When you reach a picture, skip it, and retype every line below exactly.

BEGIN DATA

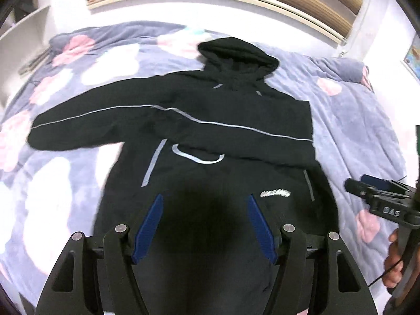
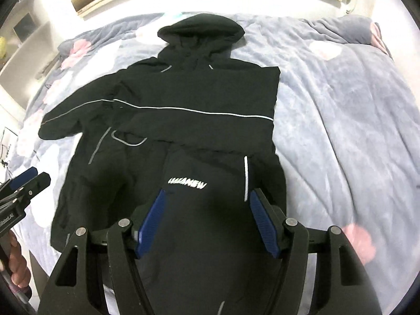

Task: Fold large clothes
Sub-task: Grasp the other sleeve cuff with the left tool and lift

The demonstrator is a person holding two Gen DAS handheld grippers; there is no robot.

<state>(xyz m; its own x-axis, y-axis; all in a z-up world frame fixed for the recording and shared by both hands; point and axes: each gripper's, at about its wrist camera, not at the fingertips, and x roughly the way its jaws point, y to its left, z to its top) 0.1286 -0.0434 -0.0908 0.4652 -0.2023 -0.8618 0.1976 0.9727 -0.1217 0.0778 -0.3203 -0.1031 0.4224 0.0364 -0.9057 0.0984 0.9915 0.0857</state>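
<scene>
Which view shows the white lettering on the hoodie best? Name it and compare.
The right wrist view: the white lettering sits sharp, near the centre of the black hoodie. In the left wrist view the same lettering is smaller, blurred and unreadable.

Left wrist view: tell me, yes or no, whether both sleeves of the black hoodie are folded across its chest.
No: on the black hoodie only one sleeve crosses the chest; the other sleeve lies stretched out on the blanket.

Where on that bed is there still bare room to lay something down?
Bare blanket lies right of the black hoodie, out to the bunched far corner. A narrower strip lies left of it, below the outstretched sleeve. The middle is fully covered.
</scene>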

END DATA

ANSWER BELOW →
Task: Fold large clothes
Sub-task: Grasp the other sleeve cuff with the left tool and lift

The demonstrator is a person holding two Gen DAS handheld grippers; there is no robot.

<state>(xyz m; its own x-axis, y-axis; all in a z-up world frame fixed for the recording and shared by both hands; point and axes: each gripper's, at about its wrist camera, not at the fingertips, and x roughly the way its jaws point, y to its left, z to its top) 0.1286 -0.0434 -0.0908 0.4652 -0.2023 -0.8618 0.1976 0.9727 -0.1217 0.0778 -0.3203 -0.1031 0.4224 0.0364 -0.9057 0.0984 0.9915 0.0857</state>
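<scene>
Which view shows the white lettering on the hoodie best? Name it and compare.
The right wrist view: the white lettering sits sharp, near the centre of the black hoodie. In the left wrist view the same lettering is smaller, blurred and unreadable.

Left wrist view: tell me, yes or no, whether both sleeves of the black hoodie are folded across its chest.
No: on the black hoodie only one sleeve crosses the chest; the other sleeve lies stretched out on the blanket.

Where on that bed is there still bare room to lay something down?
Bare blanket lies right of the black hoodie, out to the bunched far corner. A narrower strip lies left of it, below the outstretched sleeve. The middle is fully covered.
</scene>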

The full output has already been given.